В то время как его победитель предавался красивым рыцарским жестам, побежденный король испытывал крайнюю досаду[124]. Во всяком случае Людовик считал нужным ее демонстрировать, что предвещало и оправдывало акции мщения. Он кипел от гнева, он жаждал реванша, он выглядел не более чем мстительным феодалом — пусть даже Сугерий хотел изобразить его героем, преодолевающим свалившееся на него несчастье. Ордерик Виталий отмечает, что по совету Амори, графа Эврё, Людовик VI обратился к осту христианства, набранному епископами королевских владений. Этот ост отправился грабить Нормандию, у него еще было для этого время до наступления зимы. 17 сентября Людовик остановился под замком Бретёй.

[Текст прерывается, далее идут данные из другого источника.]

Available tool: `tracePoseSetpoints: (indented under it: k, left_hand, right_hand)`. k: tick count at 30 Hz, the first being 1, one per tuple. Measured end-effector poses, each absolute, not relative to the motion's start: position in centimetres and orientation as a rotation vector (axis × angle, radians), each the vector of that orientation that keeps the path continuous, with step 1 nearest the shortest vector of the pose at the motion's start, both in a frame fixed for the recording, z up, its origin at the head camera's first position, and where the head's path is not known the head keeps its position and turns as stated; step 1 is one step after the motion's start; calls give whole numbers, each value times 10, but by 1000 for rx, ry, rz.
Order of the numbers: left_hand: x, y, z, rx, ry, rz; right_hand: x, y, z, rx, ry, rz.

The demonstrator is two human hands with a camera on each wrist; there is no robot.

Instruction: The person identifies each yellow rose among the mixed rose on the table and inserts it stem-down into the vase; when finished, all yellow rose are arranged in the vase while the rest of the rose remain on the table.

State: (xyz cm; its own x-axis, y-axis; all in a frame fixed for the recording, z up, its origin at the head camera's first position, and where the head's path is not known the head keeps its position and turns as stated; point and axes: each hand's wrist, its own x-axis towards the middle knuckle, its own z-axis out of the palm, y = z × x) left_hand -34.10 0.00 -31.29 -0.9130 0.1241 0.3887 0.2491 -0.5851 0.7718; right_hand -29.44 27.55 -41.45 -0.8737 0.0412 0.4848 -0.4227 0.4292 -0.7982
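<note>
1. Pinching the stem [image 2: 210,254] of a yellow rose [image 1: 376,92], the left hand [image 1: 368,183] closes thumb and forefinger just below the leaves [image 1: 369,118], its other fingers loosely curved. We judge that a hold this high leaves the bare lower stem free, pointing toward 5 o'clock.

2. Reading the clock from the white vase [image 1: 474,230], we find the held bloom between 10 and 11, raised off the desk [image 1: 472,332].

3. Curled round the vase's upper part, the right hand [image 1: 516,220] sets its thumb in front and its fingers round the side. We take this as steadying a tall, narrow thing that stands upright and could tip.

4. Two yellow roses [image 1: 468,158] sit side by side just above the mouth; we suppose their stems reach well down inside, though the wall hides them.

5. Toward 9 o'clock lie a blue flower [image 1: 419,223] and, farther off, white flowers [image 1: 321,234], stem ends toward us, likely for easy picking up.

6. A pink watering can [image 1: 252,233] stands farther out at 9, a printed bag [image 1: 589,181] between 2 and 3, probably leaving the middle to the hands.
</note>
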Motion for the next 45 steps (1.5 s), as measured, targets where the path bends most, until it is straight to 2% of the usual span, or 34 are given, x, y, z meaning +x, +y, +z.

Оттуда король вызвал Генриха на новую битву, «о которой он, видимо, широко распустил слух»{493}. Вот только она так и не состоялась, потому что (в отличие от Бремюля) это сражение запланировали![125]

Рыцарям обоих лагерей оставалось устраивать поединки в виду замка. И Ордерик Виталий с тех пор мог превозносить успех одного нормандца из числа осажденных: «Знаменитый Рауль ездил от одних ворот к другим, часто меняя доспехи, чтобы его не узнали; в тот день он выбил из седла многих именитых воинов, а их коней великодушно передавал тем из соратников, кому таковых недоставало, и этими подвигами на все века заслужил похвалу среди самых доблестных»{494}. Один очень сильный фламандец, боец с французской стороны, выбил из седла весьма многих нормандцев, забирая их коней, и наконец атаковал этого Рауля «как простолюдина»: кончилось это для первого плохо, он получил тяжелую рану, от которой через две недели умер в тюрьме замка.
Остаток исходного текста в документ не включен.